El deber de la Justicia de comunicar sus actos

Un grupo de magistrados argentinos trazó un panorama sobre la política comunicacional y los desafíos pendientes que en esta materia tiene el Poder Judicial.

Que los jueces sólo hablan mediante sus sentencias es una premisa que es inaceptable y es una vieja concepción que ha sido rebatida por la actual Corte Suprema de Justicia de la Nación  (CSJN).  “Abrir” el Poder Judicial hacia la sociedad  ha estado entre las políticas del máximo órgano judicial de la Nación, y es precisamente en ese contexto que se presentó la publicación «Justicia argentina on line. La mirada de los jueces».

La obra, que ya está disponible en la web, resume los avances y desafíos en la política comunicacional del Poder Judicial desde la perspectiva de los jueces Elena Highton de Nolasco, Ángela Ledesma, Marcos Grabivker, Claudio Bonadio, Julián Ercolini, Ariel Lijo, Sergio Torres, Rafael Gutiérrez, Abel Fleming y Luis María Cabral.

En sus más de 60 páginas, los magistrados coinciden en la necesidad de que el Poder Judicial dé publicidad de sus actos de forma clara y sencilla, para brindar transparencia  y calidad institucional.

En el marco de la presentación de libro, Comercio y Justicia hizo un compendio de algunas de las ideas centrales expuestas por sus autores.

Según la ministra de la CSJN Elena Highton de Nolasco, el Poder Judicial debe garantizar el acceso a la información, lo que le permitirá al ciudadano tener “un conocimiento más acabado del quehacer judicial y, por ende, una mayor credibilidad en el sistema”. Esto, a su vez -asegura Highton-, habilitará al ciudadano a tener “un control sobre el mismo funcionamiento del sistema judicial”.

La ministra de la Corte también se refirió al lenguaje que deben utilizar los operadores judiciales.
“Considero imprescindible que la forma de comunicar sea mediante un lenguaje sencillo y comprensible para el ciudadano común.

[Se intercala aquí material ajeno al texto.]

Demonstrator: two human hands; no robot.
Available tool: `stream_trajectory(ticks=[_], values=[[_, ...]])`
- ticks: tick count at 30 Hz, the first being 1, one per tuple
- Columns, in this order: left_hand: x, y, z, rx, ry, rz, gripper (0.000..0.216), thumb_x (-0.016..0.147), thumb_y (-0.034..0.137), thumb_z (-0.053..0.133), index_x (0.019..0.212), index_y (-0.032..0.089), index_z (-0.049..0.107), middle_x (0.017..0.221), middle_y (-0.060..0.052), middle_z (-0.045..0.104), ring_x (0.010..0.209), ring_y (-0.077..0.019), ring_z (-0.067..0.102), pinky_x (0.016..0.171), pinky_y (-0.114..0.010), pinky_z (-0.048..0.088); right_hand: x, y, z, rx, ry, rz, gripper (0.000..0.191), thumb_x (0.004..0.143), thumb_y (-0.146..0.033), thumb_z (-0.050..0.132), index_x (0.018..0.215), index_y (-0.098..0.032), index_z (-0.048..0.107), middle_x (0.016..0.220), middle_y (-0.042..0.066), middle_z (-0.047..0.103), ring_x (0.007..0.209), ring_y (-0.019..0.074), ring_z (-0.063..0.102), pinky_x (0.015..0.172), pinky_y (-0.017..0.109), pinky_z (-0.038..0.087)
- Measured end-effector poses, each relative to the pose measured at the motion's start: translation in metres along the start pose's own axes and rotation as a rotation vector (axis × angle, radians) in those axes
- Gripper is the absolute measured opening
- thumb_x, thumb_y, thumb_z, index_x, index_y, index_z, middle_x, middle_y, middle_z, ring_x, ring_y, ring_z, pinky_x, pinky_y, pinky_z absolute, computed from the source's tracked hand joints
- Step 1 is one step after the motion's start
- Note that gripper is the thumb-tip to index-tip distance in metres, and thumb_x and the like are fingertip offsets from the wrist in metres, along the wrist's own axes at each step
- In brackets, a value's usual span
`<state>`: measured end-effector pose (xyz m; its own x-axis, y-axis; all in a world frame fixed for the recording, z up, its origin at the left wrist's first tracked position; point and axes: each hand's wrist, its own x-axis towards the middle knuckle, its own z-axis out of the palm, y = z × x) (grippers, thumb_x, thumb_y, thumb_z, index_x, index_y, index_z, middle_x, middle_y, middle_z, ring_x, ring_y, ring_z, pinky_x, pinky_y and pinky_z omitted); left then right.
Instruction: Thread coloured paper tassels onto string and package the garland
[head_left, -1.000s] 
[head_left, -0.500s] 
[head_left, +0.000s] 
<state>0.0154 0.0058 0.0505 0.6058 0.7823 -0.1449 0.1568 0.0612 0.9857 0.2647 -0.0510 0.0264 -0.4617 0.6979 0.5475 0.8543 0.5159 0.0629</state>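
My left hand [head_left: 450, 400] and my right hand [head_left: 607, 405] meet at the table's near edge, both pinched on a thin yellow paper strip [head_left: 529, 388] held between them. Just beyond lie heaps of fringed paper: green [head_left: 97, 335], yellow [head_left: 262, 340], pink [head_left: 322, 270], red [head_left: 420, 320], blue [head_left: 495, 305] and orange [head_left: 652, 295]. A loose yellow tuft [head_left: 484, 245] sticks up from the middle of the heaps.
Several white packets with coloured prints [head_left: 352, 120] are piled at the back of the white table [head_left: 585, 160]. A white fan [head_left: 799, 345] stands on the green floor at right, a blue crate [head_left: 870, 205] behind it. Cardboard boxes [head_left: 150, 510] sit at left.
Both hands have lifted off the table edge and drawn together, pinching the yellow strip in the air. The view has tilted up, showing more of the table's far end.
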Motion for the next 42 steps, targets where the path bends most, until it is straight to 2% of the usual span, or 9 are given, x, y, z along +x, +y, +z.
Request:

Es sabido que una de las barreras del acceso a justicia es el lenguaje”. Y agregó: “El lenguaje jurídico parece concebido en algunos casos para no ser entendido por la sociedad en general. La gente no comprende muchos de los términos que se usa, la opinión que a veces se tiene sobre el funcionamiento de la Justicia y hasta sobre la propia profesión de abogado. Esto torna imperioso buscar las formas para allanar el lenguaje de una  manera consciente, clara y sistemática”.

Por último, Highton hizo referencia a la responsabilidad que le cabe a los jueces.
“Es importante que sean los jueces quienes, en la medida que corresponda, faciliten la información clara y exacta. Para este cometido resulta necesario tener canales abiertos a los efectos de que la noticia que circule sea lo más fiel posible a lo que ocurre en los juzgados”.
En el mismo sentido se refirió la presidenta de la Cámara Nacional de Casación Penal, Ángela E. Ledesma. “Hacer comprensibles las decisiones, en lenguaje sencillo y claro; explicar qué y cómo decidimos y por qué lo hicimos es hoy un desafío”, remarcó.

“La antigua expresión los jueces hablan por sus sentencias sirvió en  más de una oportunidad -con o sin intención- como escudo protector para omitir comunicar. Esta actitud propia de un juez otrora parado en una torre de marfil, alejado de la realidad y disociado del mundo que lo circundaba ya es insostenible.”, concluyó.

A Criterio de  Ledesma, el Poder Judicial como poder del Estado “no puede estar exento de rendir cuentas, de hacer públicos sus actos de gobierno” . “De esta máxima surge el derecho fundamental de los ciudadanos a tener acceso a la información”, sostiene la jueza.

“Este derecho fundamental de la ciudadanía se corresponde con un deber ineludible del Estado democrático y republicano de derecho y de los jueces en particular. El control de sus actos no podría ejercerse de otra forma sino mediante el conocimiento de las razones que llevan a decidir de uno u otro modo. Esta afirmación, por simple que parezca, aún no ha sido debidamente internalizada en el ámbito de la Justicia, pues todavía existe unsector –aunque minoritario- de magistrados que piensa que no debe rendir cuentas de sus decisiones, que es dueño y soberano en su feudo”.